Fast food outlets can be controlled through local planning authorities, and thereby  assist in both prevention and reduction of CVD. This is particularly pertinent to location of outlets near schools.

  • Monitoring

As CVD accounts for about a third of the observed gap in life expectancy for those living in the areas of deprivation, when compared with other areas, it is important that data and interventions are both monitored and directed towards those with the largest health inequalities. This monitoring could include using population surveys (including the 'National diet and nutrition survey' [NDNS] and the 'Low income diet and nutrition survey' [LIDNS]) and data from all relevant sources to monitor intake of nutrients for all population groups. (Sources include: the Food Standards Agency, Department of Health, Department for Environment, Food and Rural Affairs, Office for National Statistics, the Public Health Observatories, academic and other researchers.) 


Importantly, we know that much cardiovascular disease is preventable, and that lifestyle factors can greatly influence incidence of and effects of CVD.

Programmes, which ideally should be of a minimum of 5 years duration (which are constantly evaluated), which support the above issues in a local context are ideal, as are those which are inclusive of a wide range of people.

 

One potential route into these lifestyle programmes can be through the NHS Health Checks programme. This is a national programme targeted at people aged 40-74 years without a pre-existing cardiovascular condition.  It checks your circulatory and vascular health and provides the individual with the information of their risk of developing a disabling vascular disease. This check can help people to modify lifestyle factors, make positive health conscious decisions, and can signpost people into local CVD programmes.     

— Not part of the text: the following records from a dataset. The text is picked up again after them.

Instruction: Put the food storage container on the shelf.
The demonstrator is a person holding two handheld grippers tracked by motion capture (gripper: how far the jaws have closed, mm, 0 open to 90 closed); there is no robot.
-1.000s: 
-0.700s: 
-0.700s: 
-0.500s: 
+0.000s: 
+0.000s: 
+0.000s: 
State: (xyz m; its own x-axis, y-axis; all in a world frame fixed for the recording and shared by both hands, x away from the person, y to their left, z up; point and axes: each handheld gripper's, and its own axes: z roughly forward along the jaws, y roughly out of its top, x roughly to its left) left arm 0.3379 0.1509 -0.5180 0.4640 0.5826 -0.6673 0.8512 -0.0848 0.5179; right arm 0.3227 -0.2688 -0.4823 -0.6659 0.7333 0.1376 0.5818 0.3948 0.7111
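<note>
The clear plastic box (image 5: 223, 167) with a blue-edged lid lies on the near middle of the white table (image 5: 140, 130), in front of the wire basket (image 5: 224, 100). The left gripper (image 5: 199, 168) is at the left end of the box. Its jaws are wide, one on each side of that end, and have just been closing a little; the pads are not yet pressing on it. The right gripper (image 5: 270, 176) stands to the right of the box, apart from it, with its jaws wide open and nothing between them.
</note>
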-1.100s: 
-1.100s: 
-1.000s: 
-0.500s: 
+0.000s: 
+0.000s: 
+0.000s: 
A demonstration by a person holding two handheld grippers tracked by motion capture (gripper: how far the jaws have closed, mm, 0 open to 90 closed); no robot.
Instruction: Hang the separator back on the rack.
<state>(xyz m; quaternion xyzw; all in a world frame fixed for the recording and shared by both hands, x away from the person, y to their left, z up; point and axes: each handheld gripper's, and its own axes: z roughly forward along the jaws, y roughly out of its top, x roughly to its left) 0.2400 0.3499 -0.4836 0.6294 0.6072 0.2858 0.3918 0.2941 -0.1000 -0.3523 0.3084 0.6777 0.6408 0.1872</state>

Wokingham Borough overall has lower rates of CVD than the South East of England, and England generally. The rates of CVD related deaths in under 75s   are declining since 2001-3, although it is apparent that the gap is narrowing, see figure 1.

 

Figure 1: 

Under 75 mortality persons

These rates are lower for both males and females, although the information clearly shows that the rates are much higher in males than females See figures 2 and 3 below

    

Figure 2:     

Under 75 mortality males

Figure 3:

Under 75 mortality females

For Wokingham this means that we have lower rates in comparison with the South East and England, but the fact that the gaps are narrowing means that we must not become complacent and must still continue to encourage people to be self-empowered to maintain their own healthy, and therefore protective lifestyle, and also concentrate efforts in those least likely to be aware or empowered to modify the factors which can contribute to the development of CVD.

 

  • Accessibility to  locally produced healthy foods    
  • Accessibility and use of physical activity activities
  • Health literacy influencing informed choices in parents and others
  • Promotion of physical activity which is locality based.  

 

An overarching forward looking strategy which addresses childhood obesity and nutrition, adult obesity and physical activity which is locality based and inclusive.

     

Due to the huge impact of CVD, and the fact that there is a considerable amount that can be done to prevent its impact, joint working with partners to increase the profile of self-management would be beneficial to the Borough’s CVD health status.